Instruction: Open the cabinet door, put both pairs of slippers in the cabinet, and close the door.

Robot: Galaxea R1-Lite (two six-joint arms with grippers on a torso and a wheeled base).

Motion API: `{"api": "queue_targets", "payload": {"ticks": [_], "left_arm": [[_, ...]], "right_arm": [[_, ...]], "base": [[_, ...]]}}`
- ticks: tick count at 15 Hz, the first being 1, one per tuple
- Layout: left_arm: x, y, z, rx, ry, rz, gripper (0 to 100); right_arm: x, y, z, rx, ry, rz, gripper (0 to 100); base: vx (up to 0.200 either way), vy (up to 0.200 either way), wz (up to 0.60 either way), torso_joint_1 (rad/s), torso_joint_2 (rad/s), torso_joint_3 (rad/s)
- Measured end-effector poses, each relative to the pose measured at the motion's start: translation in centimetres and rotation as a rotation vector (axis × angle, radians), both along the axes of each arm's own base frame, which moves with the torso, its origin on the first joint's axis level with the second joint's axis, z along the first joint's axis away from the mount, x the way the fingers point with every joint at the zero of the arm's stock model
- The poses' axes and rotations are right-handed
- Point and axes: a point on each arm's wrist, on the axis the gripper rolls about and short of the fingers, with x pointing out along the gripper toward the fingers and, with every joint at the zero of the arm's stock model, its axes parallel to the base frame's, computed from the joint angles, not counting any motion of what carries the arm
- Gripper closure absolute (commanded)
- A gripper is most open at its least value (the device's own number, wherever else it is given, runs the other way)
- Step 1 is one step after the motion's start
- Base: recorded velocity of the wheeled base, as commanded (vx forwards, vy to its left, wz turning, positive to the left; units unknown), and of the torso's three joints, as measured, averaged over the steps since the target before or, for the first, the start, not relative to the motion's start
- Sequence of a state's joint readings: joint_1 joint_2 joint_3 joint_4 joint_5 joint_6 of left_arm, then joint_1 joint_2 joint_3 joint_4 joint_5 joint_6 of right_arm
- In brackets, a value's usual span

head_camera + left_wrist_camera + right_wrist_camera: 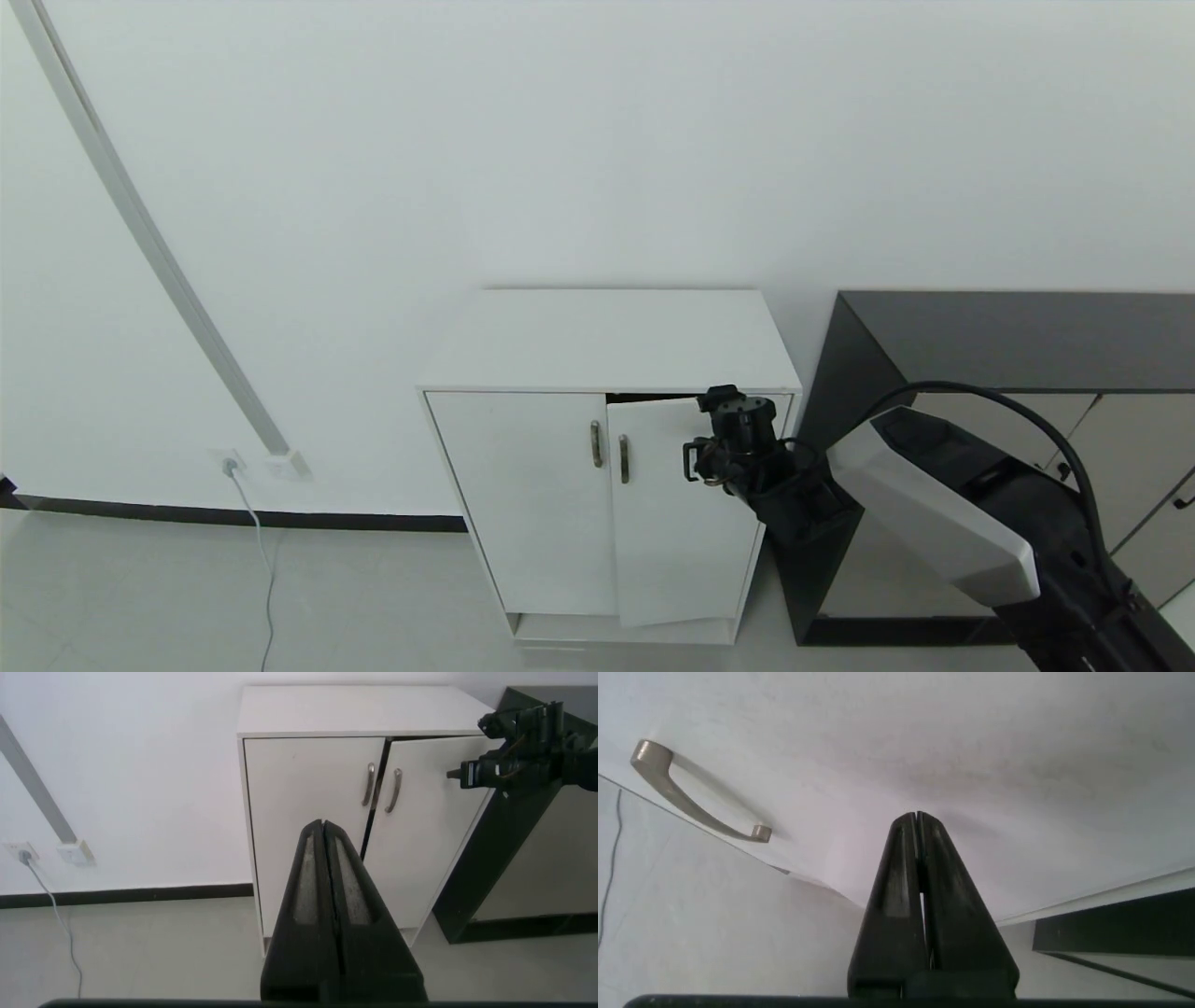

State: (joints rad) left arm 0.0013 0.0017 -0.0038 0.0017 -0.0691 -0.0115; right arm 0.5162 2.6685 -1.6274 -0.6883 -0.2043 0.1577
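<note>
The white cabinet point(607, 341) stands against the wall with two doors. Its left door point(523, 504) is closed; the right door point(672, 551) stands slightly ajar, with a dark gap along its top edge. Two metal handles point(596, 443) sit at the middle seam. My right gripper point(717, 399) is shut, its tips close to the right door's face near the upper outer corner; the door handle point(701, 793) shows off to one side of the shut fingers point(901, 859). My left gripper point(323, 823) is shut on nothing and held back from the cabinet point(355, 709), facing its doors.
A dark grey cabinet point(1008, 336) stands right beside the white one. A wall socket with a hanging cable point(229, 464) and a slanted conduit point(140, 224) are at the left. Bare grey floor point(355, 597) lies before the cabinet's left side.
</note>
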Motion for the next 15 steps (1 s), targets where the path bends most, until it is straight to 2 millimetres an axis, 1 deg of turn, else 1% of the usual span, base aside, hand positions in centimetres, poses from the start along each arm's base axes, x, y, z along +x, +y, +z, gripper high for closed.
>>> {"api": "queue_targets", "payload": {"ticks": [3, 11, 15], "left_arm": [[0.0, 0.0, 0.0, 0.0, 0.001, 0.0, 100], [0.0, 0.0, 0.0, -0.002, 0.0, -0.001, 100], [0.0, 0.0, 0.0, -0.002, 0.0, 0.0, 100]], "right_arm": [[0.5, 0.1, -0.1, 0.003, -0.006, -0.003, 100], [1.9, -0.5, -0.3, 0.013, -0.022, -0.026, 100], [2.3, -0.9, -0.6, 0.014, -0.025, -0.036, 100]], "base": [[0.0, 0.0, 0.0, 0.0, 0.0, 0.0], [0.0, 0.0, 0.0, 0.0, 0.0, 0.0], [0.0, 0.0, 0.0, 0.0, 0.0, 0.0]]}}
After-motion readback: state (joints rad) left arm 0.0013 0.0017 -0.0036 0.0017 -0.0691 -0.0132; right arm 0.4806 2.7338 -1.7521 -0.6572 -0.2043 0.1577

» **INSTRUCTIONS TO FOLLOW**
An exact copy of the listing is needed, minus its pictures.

» **RESPONSE AREA**
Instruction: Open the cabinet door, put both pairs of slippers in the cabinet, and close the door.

Robot: Galaxea R1-Lite (two six-joint arms with grippers on a torso and a wheeled base).

Motion API: `{"api": "queue_targets", "payload": {"ticks": [_], "left_arm": [[_, ...]], "right_arm": [[_, ...]], "base": [[_, ...]]}}`
- ticks: tick count at 15 Hz, the first being 1, one per tuple
- Layout: left_arm: x, y, z, rx, ry, rz, gripper (0 to 100); right_arm: x, y, z, rx, ry, rz, gripper (0 to 100); base: vx (up to 0.200 either way), vy (up to 0.200 either way), wz (up to 0.60 either way), torso_joint_1 (rad/s), torso_joint_2 (rad/s), torso_joint_3 (rad/s)
- Measured end-effector poses, each relative to the pose measured at the motion's start: translation in centimetres and rotation as a rotation vector (axis × angle, radians), both along the axes of each arm's own base frame, which moves with the torso, its origin on the first joint's axis level with the second joint's axis, z along the first joint's axis away from the mount, x the way the fingers point with every joint at the zero of the arm's stock model
- The poses' axes and rotations are right-handed
- Point and axes: a point on each arm's wrist, on the axis the gripper rolls about and short of the fingers, with x pointing out along the gripper toward the fingers and, with every joint at the zero of the arm's stock model, its axes parallel to the base frame's, computed from the joint angles, not counting any motion of what carries the arm
- Gripper closure absolute (commanded)
- A gripper is most open at its least value (the device's own number, wherever else it is given, runs the other way)
- Step 1 is one step after the motion's start
- Base: recorded velocity of the wheeled base, as commanded (vx forwards, vy to its left, wz turning, positive to the left; units unknown), and of the torso's three joints, as measured, averaged over the steps since the target before or, for the first, the start, not relative to the motion's start
- Sequence of a state's joint readings: joint_1 joint_2 joint_3 joint_4 joint_5 joint_6 of left_arm, then joint_1 joint_2 joint_3 joint_4 joint_5 joint_6 of right_arm
- In brackets, a value's usual span

head_camera + left_wrist_camera + right_wrist_camera: 

State: (joints rad) left arm 0.0013 0.0017 -0.0038 0.0017 -0.0691 -0.0115; right arm 0.5162 2.6685 -1.6274 -0.6883 -0.2043 0.1577
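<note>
The white cabinet point(607, 341) stands against the wall with two doors. Its left door point(523, 504) is closed; the right door point(672, 551) stands slightly ajar, with a dark gap along its top edge. Two metal handles point(596, 443) sit at the middle seam. My right gripper point(717, 399) is shut, its tips close to the right door's face near the upper outer corner; the door handle point(701, 793) shows off to one side of the shut fingers point(901, 859). My left gripper point(323, 823) is shut on nothing and held back from the cabinet point(355, 709), facing its doors.
A dark grey cabinet point(1008, 336) stands right beside the white one. A wall socket with a hanging cable point(229, 464) and a slanted conduit point(140, 224) are at the left. Bare grey floor point(355, 597) lies before the cabinet's left side.
</note>
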Motion for the next 15 steps (1 s), targets where the path bends most, until it is straight to 2 millimetres an axis, 1 deg of turn, else 1% of the usual span, base aside, hand positions in centimetres, poses from the start along each arm's base axes, x, y, z along +x, +y, +z, gripper high for closed.
>>> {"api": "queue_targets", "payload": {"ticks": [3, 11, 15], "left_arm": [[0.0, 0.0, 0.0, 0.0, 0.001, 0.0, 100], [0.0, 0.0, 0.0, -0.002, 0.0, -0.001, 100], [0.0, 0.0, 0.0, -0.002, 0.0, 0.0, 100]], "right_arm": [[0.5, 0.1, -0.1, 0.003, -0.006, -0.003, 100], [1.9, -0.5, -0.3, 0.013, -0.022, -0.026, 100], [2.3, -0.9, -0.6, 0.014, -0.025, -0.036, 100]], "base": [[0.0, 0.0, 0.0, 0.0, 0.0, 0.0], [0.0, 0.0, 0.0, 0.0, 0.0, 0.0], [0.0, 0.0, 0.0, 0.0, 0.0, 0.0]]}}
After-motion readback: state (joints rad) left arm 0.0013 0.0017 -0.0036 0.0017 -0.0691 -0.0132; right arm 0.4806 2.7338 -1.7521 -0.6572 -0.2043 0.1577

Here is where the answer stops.